Task objective>
Show me every line in the listing that has the word "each".

Data extract>
—————
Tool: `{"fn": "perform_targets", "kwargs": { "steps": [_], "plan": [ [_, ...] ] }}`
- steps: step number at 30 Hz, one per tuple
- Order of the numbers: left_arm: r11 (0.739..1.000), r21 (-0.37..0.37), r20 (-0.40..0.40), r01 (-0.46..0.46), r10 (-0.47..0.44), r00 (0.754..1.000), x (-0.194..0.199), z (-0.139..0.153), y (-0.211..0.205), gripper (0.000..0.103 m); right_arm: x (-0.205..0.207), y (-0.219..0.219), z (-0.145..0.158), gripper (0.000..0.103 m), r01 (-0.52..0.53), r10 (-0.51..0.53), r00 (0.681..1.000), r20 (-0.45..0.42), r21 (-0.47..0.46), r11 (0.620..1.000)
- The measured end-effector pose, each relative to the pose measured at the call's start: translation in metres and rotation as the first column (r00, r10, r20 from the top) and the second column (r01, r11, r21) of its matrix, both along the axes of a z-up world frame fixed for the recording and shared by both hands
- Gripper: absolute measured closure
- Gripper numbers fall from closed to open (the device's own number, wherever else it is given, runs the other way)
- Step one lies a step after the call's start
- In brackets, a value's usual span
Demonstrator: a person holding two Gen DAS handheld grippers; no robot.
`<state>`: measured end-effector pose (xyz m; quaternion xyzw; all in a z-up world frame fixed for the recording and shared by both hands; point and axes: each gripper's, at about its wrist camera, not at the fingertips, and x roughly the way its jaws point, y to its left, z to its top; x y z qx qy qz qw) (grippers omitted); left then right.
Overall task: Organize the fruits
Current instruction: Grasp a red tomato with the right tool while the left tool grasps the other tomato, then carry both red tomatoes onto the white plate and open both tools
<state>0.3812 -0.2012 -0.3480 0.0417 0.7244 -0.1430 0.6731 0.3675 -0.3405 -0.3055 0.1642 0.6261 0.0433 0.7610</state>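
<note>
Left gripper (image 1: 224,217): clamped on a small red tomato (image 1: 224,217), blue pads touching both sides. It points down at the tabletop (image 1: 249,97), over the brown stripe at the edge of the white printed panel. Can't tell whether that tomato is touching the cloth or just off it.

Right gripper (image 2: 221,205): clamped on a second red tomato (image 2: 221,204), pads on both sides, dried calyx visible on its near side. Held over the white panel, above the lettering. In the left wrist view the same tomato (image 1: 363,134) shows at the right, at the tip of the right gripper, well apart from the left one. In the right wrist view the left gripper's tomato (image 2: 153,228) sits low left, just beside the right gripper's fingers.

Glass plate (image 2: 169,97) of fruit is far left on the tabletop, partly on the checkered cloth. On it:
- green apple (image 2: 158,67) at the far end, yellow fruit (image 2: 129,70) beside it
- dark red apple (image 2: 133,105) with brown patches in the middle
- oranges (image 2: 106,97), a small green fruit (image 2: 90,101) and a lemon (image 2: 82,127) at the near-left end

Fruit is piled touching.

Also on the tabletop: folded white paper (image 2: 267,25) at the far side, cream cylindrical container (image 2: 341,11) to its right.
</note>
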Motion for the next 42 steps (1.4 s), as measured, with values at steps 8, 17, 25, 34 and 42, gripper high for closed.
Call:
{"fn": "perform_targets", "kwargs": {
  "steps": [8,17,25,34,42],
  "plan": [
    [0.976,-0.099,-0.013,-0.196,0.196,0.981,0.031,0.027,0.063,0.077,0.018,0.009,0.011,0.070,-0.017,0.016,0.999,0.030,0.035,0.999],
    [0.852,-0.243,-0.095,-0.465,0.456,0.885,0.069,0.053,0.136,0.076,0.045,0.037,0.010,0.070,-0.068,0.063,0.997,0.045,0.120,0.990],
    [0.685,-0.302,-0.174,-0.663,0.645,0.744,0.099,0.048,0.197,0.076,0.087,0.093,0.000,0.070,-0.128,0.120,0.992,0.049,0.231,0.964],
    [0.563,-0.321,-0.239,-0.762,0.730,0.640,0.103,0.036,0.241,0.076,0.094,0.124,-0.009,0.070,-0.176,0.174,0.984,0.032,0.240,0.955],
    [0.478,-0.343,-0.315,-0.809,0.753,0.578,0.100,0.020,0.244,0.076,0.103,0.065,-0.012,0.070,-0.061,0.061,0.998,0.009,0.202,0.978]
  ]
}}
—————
Answer to this task>
- The measured end-effector pose, each relative to the pose measured at the call's start: translation in metres and rotation as the first column (r00, r10, r20 from the top) and the second column (r01, r11, r21) of its matrix, both along the axes of a z-up world frame fixed for the recording and shared by both hands
`<state>`: measured end-effector pose (xyz m; quaternion xyzw; all in a z-up world frame fixed for the recording and shared by both hands; point and axes: each gripper's, at about its wrist camera, not at the fingertips, and x roughly the way its jaws point, y to its left, z to its top; x y z qx qy qz qw) (grippers omitted); left then right.

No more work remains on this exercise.